When you repeat the entries below, keep each word exactly as it is and drop the pictures.

**Given data:**
---*---
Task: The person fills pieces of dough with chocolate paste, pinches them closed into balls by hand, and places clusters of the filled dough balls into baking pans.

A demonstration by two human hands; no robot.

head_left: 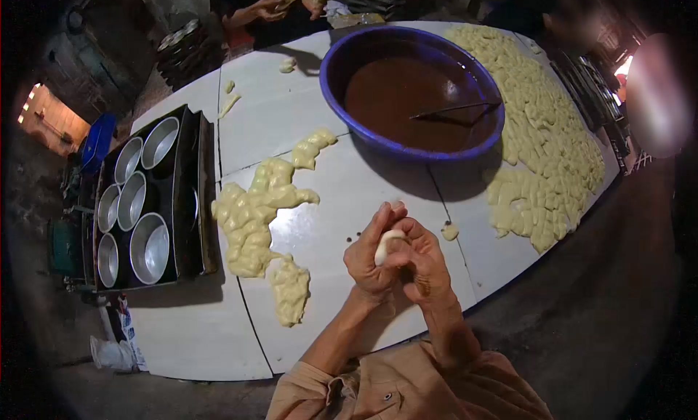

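Note:
A small pale piece of dough (389, 244) sits between my two hands, in front of my body and above the white table. My left hand (369, 259) is wrapped round its left side. From the right, my right hand (423, 264) presses on it with bent fingers, so part of the dough is hidden. Just beyond the hands, a few dark bits lie on the tabletop, and a little lump of dough (450, 232) is to the right. Left of my hands spreads a patch of soft dough lumps (262, 202), with a separate clump (289, 293) nearer me.
A purple basin (342, 111) of brown liquid, with a dark stick (454, 110) in it, stands at the table's far side. Many dough pieces (545, 129) cover the right. A black tray (185, 202) holds several round metal tins (150, 249). Across the table, another person's hands (270, 8) hold dough.

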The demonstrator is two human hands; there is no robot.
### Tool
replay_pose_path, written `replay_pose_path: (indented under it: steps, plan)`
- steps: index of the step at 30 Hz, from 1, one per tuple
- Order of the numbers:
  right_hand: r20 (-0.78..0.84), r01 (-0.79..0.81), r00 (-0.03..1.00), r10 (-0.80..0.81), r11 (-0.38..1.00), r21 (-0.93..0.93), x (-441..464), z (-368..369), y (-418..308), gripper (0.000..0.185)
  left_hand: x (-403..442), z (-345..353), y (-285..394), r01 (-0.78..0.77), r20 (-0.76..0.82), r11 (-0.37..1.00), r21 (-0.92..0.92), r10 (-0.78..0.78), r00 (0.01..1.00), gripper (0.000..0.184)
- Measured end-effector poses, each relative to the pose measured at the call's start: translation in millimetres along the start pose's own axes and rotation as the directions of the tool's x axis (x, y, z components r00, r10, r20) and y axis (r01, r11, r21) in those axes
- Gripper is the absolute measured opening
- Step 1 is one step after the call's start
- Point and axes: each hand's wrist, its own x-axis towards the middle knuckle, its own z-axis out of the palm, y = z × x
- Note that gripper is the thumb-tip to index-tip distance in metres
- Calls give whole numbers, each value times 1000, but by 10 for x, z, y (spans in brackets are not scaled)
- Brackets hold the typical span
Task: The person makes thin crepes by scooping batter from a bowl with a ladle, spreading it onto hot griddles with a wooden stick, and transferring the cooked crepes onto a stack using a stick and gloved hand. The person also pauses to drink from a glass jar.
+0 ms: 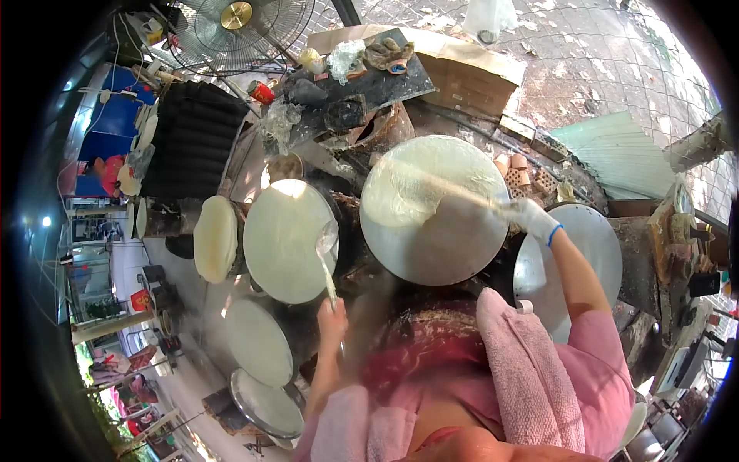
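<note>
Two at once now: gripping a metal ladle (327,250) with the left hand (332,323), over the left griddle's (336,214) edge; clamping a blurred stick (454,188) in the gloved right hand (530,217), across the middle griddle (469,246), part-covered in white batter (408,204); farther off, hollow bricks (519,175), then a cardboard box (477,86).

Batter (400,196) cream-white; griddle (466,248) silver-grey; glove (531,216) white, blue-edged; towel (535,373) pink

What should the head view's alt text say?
A person's gloved right hand holds a blurred stick across a round griddle partly covered in pale batter. The left hand grips a ladle, its bowl overlapping a pale round surface alongside.
</note>
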Motion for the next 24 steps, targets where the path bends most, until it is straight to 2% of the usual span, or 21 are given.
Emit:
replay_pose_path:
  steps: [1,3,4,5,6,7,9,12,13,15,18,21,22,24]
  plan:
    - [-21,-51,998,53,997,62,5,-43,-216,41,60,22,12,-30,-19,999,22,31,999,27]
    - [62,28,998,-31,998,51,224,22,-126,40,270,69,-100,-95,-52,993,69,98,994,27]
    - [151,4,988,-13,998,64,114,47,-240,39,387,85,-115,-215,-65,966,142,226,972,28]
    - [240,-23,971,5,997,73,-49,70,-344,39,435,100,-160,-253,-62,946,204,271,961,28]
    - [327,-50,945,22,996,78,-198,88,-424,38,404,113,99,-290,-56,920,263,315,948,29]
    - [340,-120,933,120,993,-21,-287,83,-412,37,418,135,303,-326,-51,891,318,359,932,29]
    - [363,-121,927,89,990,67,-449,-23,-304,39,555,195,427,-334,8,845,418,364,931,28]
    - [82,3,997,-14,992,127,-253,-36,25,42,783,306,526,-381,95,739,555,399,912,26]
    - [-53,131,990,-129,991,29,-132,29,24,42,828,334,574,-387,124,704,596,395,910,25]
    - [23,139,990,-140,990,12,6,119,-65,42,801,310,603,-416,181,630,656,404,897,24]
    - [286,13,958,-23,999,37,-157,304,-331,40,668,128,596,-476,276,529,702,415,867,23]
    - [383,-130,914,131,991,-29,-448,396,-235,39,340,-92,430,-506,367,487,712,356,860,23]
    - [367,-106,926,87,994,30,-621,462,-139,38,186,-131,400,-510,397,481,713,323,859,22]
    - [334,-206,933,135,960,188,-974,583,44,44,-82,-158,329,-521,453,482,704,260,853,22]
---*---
**Solution for this problem:**
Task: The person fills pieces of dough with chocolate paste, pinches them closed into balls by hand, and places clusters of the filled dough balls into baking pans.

A demonstration by two human hands; no robot.

head_left: 

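Note:
A small pale piece of dough (389, 244) sits between my two hands, in front of my body and above the white table. My left hand (369, 259) is wrapped round its left side. From the right, my right hand (423, 264) presses on it with bent fingers, so part of the dough is hidden. Just beyond the hands, a few dark bits lie on the tabletop, and a little lump of dough (450, 232) is to the right. Left of my hands spreads a patch of soft dough lumps (262, 202), with a separate clump (289, 293) nearer me.
A purple basin (342, 111) of brown liquid, with a dark stick (454, 110) in it, stands at the table's far side. Many dough pieces (545, 129) cover the right. A black tray (185, 202) holds several round metal tins (150, 249). Across the table, another person's hands (270, 8) hold dough.
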
The demonstrator is two human hands; there is no robot.
### Tool
replay_pose_path, written `replay_pose_path: (indented under it: steps, plan)`
- steps: index of the step at 30 Hz, from 1, one per tuple
- Order of the numbers:
  right_hand: r20 (-0.78..0.84), r01 (-0.79..0.81), r00 (-0.03..1.00), r10 (-0.80..0.81), r11 (-0.38..1.00), r21 (-0.93..0.93), x (-441..464), z (-368..369), y (-418..308), gripper (0.000..0.185)
  left_hand: x (-403..442), z (-345..353), y (-285..394), r01 (-0.78..0.77), r20 (-0.76..0.82), r11 (-0.37..1.00), r21 (-0.92..0.92), r10 (-0.78..0.78), r00 (0.01..1.00), gripper (0.000..0.184)
- Measured end-effector poses, each relative to the pose measured at the call's start: translation in millimetres along the start pose's own axes and rotation as the directions of the tool's x axis (x, y, z components r00, r10, r20) and y axis (r01, r11, r21) in those axes
- Gripper is the absolute measured opening
- Step 1 is one step after the call's start
- Point and axes: each hand's wrist, its own x-axis towards the middle knuckle, its own z-axis out of the palm, y = z × x
- Note that gripper is the thumb-tip to index-tip distance in metres
- Calls give whole numbers, each value times 1000, but by 10 for x, z, y (spans in brackets are not scaled)
- Brackets hold the typical span
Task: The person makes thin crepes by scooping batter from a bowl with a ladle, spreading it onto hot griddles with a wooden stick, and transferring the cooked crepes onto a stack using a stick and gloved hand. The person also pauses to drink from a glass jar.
+0 ms: 
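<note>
Two at once now: gripping a metal ladle (327,250) with the left hand (332,323), over the left griddle's (336,214) edge; clamping a blurred stick (454,188) in the gloved right hand (530,217), across the middle griddle (469,246), part-covered in white batter (408,204); farther off, hollow bricks (519,175), then a cardboard box (477,86).

Batter (400,196) cream-white; griddle (466,248) silver-grey; glove (531,216) white, blue-edged; towel (535,373) pink

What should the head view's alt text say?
A person's gloved right hand holds a blurred stick across a round griddle partly covered in pale batter. The left hand grips a ladle, its bowl overlapping a pale round surface alongside.
</note>
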Motion for the next 24 steps, targets where the path bends most, until it is straight to 2% of the usual span, or 21 are given.
Emit:
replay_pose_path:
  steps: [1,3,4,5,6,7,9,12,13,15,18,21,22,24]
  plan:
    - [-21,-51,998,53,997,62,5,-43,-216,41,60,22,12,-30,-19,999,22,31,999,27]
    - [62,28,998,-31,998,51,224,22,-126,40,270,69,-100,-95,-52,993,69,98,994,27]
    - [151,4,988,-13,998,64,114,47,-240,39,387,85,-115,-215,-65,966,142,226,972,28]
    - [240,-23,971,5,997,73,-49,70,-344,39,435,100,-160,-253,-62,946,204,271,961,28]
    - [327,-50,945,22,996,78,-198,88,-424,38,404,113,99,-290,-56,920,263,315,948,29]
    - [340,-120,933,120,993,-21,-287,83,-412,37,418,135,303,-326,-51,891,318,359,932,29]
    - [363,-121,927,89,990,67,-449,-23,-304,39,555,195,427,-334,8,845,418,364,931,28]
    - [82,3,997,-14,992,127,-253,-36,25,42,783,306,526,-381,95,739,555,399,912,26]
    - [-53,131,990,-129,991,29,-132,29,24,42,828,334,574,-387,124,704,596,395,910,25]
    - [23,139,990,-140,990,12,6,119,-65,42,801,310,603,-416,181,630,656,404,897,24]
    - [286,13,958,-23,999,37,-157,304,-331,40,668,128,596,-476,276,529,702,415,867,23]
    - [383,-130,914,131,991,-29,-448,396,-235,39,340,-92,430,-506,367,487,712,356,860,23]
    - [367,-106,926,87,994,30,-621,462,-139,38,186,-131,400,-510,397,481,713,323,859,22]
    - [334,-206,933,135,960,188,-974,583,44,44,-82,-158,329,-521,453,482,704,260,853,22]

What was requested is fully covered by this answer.